И тут я понял: это ответ, её ответ на метку на моей шее с её именем. Она хочет, причём вряд ли сама это до конца осознаёт, чтобы я пометил и её своим выбором тату, пометил как свою женщину…
Без конца повторять ей, что только с ней одной возможны те переживания в постели, какие в ней случаются — бесполезно, она не единственная женщина, с кем я делил радости слияния мужского и женского, её это гложет, и желание быть единственной, на ком я оставлю свою метку, мне вдруг становится понятным…
— Тебе будет больно, — шепчу, нежно целуя её лоб, вдруг успокоившись и осознав, насколько по разному мы можем смотреть на одни и те же вещи и не понимать таких очевидных смыслов.
Татуировка — её необходимость, и не в шрамах дело, которых уже почти и не видно после шлифовки. Она хочет, чтобы я назвал её своей… В ту же секунду вспоминаю о забытом нами обоими венчании, в моей голове моментально зреет план. Но, бабочка, так бабочка, решаю я.
— Хорошо, я сам нарисую тебе бабочку.
Её губы медленно растягиваются в счастливой улыбке:
— Правда? Нарисуешь? Сам? Для меня?
— Конечно, для кого же ещё мне рисовать, если не для моей любимой супруги, — уже немного стебусь над ней и я, но она не замечает моей иронии:
— Я люблю тебя!
И дарит мне невинный поцелуй в губы, невинный, потому что мой оголтелый, изголодавшийся по постельным поцелуям язык никто так и не впустил в её заманчивый ротик, не дал коснуться её языка, вспомнить его сладкий вкус, не дал ласкать его теми ласками, от которых так сильно тащусь я сам….
Ane Brun — Halo
Серое небо, серый бурлящий океан, мощные разливы волн, терзающие терпеливые, привыкшие к суровости берега, истерзанные, разорванные камни, раскиданные по всей линии прибоя. Но ветер сегодня не беспощаден, каким обычно бывает в этом загадочном месте, он несёт умиротворение, успокаивает, настраивает на созидание и глубокие мысли, не отвлекает своей настойчивостью, не пронизывает холодом и не окатывает ледяной моросью, типичной для Вашингтонских дождей.

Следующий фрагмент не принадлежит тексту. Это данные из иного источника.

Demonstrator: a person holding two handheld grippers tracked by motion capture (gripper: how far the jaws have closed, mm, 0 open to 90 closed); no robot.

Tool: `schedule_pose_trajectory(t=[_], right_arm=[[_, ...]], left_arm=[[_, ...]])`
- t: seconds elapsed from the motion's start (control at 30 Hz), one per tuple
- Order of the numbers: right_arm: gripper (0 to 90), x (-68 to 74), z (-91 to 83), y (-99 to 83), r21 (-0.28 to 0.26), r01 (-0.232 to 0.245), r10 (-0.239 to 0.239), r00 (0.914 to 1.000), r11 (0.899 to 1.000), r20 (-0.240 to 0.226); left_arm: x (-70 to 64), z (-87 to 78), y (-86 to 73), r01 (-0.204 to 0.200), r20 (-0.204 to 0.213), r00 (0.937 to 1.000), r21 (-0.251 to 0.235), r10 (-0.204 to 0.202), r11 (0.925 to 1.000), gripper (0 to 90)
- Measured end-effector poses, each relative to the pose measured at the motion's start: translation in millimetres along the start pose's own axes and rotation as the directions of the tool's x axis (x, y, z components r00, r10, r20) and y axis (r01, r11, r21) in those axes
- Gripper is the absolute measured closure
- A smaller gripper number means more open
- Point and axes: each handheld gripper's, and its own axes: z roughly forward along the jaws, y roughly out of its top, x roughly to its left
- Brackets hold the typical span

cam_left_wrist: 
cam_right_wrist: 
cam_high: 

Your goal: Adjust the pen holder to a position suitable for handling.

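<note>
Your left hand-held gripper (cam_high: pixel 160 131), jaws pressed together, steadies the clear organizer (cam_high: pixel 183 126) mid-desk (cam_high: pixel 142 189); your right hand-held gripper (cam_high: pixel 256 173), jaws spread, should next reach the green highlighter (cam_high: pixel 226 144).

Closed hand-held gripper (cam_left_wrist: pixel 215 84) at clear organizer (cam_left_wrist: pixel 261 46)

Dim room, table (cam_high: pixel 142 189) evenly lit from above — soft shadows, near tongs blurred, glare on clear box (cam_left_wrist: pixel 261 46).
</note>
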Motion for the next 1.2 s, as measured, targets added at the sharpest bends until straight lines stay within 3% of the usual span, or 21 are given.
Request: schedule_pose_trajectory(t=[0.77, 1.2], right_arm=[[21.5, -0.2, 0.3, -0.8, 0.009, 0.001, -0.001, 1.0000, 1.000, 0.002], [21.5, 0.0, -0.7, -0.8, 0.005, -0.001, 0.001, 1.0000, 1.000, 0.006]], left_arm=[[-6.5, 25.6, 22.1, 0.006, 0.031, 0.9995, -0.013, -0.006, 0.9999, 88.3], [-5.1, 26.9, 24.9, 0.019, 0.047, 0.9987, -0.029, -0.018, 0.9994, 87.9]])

Мы с Лерой сидим прямо на песке под высокой древней сосной с широченным стволом, и, судя по его кривизне и количеству асимметрично обломанных веток, с мощной волей к жизни, упрямой и непоколебимой стойкостью, неподвластной ни ветру, ни океану, ни времени. Я опускаюсь на песок полностью и смотрю на её тёмные, серо-зелёные ветви, рисующие простые и красивые узоры на фоне серой грусти унылого апрельского неба, раскачиваемые ветром то медленно и нежно, то резко, обрывочно, грубо, словно чьи-то всплески неудержимой страсти случайно вырываются из своей клетки…

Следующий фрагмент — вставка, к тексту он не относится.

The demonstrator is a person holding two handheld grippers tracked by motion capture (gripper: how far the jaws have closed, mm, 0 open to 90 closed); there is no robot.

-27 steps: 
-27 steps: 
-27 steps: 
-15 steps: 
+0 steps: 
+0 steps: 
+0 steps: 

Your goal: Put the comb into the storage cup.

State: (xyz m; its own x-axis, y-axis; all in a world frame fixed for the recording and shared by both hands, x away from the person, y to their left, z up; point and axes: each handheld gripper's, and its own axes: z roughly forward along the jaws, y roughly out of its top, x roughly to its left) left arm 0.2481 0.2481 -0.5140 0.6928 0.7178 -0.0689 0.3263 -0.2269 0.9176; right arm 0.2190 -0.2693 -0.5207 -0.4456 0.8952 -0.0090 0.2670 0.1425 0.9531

«У них роман» — внезапно появляется мысль, — «роман упрямой сосны, стремящейся корнями к земле, и свободного ветра, рождённого беспечным, но страстным, сильным и нежным. Он отыскал её среди миллионов подобных, узнал по искривлённому стволу и поломанным веткам, и, как бы ни звал за собой, она остаётся непоколебимой, приковав к себе его свободу. Но не эти ветки держат его, ведь его не удержать, он здесь по доброй воле, не в клетке, но и не на свободе, и его мягкие ласки, раскатывающиеся волнами по её тёмно зелёным иглам — его желания, желания ветра, ставшего бессмысленным без своей упрямой сосны».

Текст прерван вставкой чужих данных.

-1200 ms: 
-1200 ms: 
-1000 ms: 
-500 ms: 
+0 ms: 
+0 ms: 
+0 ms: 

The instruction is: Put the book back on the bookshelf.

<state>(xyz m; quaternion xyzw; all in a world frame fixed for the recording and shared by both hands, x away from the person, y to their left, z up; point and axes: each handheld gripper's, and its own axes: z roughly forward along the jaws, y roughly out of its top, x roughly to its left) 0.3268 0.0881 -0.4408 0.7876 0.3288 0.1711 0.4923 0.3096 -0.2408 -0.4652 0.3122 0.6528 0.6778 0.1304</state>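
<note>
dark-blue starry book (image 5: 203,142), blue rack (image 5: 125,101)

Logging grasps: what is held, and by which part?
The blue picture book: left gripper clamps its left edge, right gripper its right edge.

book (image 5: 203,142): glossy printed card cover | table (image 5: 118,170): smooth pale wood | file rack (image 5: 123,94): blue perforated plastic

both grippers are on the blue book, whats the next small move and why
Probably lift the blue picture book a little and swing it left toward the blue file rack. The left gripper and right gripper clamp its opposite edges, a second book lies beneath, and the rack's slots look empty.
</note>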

— Расскажи, как это случилось.
— Не думаю, что это та правда, которая тебе нужна.
— Я знаю. Просто хочу, чтобы ты освободил себя. Ты ведь никогда и никому об этом не говорил, ведь так? Даже своему загадочному шринку![16] Он вообще есть у тебя?
— Конечно! — улыбаюсь.
— Рассказывай. Уже пора.
— Там нечего особенно рассказывать.
— Рассказывай всё, что есть, — кладёт свою голову мне на грудь и смотрит на сосновые ветки. — Красиво! Молчишь опять и не признаёшься, любуешься сам…
Мы долго смотрим на мягкие покачивания сосновых ветвей, и нечто внутри меня принимает важное решение: «Пора!»
— Я был совсем мальчишкой. Конечно, целовался и не раз, я ведь в детстве смазливым был, девчонкам это нравилось, но дальше этого…
— Ты и сейчас такой, и девчонкам это всё также нравится!
У меня вырывается смешок, от чего её голова на моей груди немного покачивается:
— Не смейся, рассказывай!
Ane Brun — Big in Japan
Я обнимаю любимую жену обеими руками и затаскиваю на себя так, чтобы её спина оказалась на моём животе — ей нельзя лежать на таком холодном песке, у неё больные почки.